Even before it ended, the 2008 Wimbledon final was being declared the greatest tennis match of all time, a designation assigned (and not since challenged) by aficionados due to the level at which it was played, the closeness of the competition, the history between the players and, not least, the stakes. At 4--4 in the fifth set, Wimbledon's demure king, Roger Federer (he'd won the tournament five straight times), and his driven, soon-to-be usurper Rafael Nadal (he'd beaten Federer in the French Open four weeks earlier) had each won 177 of the 354 points played. By then, as SI senior writer L. Jon Wertheim writes in Strokes of Genius, "all those Pimm's-drinking patricians [in the stands at Centre Court] were going apes--t."
From the first point, a 14-stroke exchange won by Nadal with a savage forehand that, "laced with his singular spin ..., hooked and descended in the corner of the singles court," Wertheim unfurls a precise re-creation of the match. He also takes side trips, discoursing on, among other things, the chair umpire, Wimbledon's switch to ryegrass, lefties in sports, secrets to proper hydration and Nadal's habit of tugging on the rear of his shorts. There are also brief sketches of each player. The Majorca-born Nadal's early onset ambition—at 12 he told 1998 French Open champion Carlos Moya that he had designs on a career that was "more" than Moya's—is set against Federer's unhurried, almost accidental drift into Switzerland's tennis elite.
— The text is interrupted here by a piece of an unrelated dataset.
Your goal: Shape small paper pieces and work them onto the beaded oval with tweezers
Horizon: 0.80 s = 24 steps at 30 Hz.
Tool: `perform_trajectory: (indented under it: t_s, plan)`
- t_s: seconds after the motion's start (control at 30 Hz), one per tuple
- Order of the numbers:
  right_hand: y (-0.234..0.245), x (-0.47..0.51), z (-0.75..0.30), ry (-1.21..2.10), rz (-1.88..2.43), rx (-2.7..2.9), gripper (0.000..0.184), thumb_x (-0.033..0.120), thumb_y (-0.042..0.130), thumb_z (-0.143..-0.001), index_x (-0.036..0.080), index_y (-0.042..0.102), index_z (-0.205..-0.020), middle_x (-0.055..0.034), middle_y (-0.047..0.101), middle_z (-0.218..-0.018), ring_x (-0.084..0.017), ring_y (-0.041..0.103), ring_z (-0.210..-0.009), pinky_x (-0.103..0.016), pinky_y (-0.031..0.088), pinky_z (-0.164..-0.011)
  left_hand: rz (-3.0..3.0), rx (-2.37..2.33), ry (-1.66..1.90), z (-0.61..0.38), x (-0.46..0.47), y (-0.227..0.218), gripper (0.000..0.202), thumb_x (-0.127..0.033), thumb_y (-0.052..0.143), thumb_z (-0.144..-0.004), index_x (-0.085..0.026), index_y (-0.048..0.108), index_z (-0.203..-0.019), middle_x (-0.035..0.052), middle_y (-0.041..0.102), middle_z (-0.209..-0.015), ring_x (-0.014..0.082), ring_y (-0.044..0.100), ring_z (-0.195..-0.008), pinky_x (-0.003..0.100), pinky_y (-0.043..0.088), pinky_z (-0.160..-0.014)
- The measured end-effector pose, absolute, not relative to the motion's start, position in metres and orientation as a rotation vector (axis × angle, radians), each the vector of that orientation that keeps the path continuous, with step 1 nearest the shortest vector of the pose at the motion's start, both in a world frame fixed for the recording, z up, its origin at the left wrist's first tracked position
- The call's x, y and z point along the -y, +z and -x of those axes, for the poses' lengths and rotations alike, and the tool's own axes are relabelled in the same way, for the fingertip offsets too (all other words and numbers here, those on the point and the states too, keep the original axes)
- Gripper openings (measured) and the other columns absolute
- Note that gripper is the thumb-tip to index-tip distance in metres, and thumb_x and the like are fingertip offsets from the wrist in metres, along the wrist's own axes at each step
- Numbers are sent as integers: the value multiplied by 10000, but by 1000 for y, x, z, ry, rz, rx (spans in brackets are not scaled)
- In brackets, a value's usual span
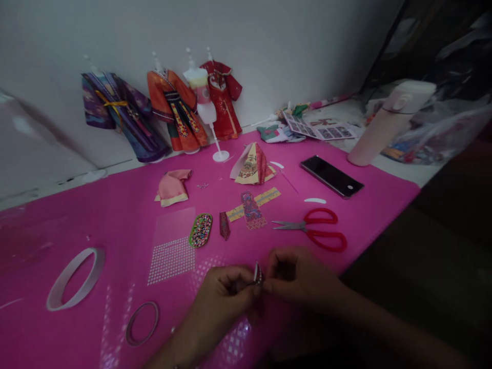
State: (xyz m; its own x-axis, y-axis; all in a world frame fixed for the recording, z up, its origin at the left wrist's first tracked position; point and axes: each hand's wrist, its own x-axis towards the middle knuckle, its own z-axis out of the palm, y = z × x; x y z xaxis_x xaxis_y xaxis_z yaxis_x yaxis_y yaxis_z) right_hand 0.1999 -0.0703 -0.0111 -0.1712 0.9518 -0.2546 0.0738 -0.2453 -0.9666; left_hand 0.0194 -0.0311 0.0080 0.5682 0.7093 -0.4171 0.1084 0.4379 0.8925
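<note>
Near the front edge of the table, my left hand (pixel 228 294) pinches a small dark red fabric piece (pixel 258 275) with a white edge between thumb and fingers. Close against its right side is my right hand (pixel 302 279), fingers curled and thumb tip at the piece; whatever these fingertips grip is too small to make out. Beyond the hands lie a dark red tie-shaped piece (pixel 224 226), a patterned strip (pixel 252 210) across a yellow strip (pixel 272 196), and a green tray of beads (pixel 201 230). Red-handled scissors (pixel 325 241) rest to the right, blades pointing left.
A sheet of gems (pixel 172 260), two tape rolls (pixel 94 274) (pixel 128 333), pink doll clothing (pixel 173 187) and a folded skirt (pixel 251 165) lie around. Dressed doll stands (pixel 179 110) line the wall. A phone (pixel 332 177) and a pale bottle (pixel 388 125) stand right.
</note>
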Motion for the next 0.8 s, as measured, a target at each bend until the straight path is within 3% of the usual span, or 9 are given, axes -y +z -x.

The teenaged Federer was, however, given to spectacular racket-smashing tantrums, outbursts that, as Wertheim observes, were not aimed at opponents or officials but were "directed inward." While the page count of Strokes is split evenly between the protagonists, Federer, an emperor on the verge of calamity (think Caesar), emerges as the more compelling figure. His multilayered game befits his complex, deeply human nature, and he becomes the real reason to follow this long and winding Wimbledon final to its gripping climax.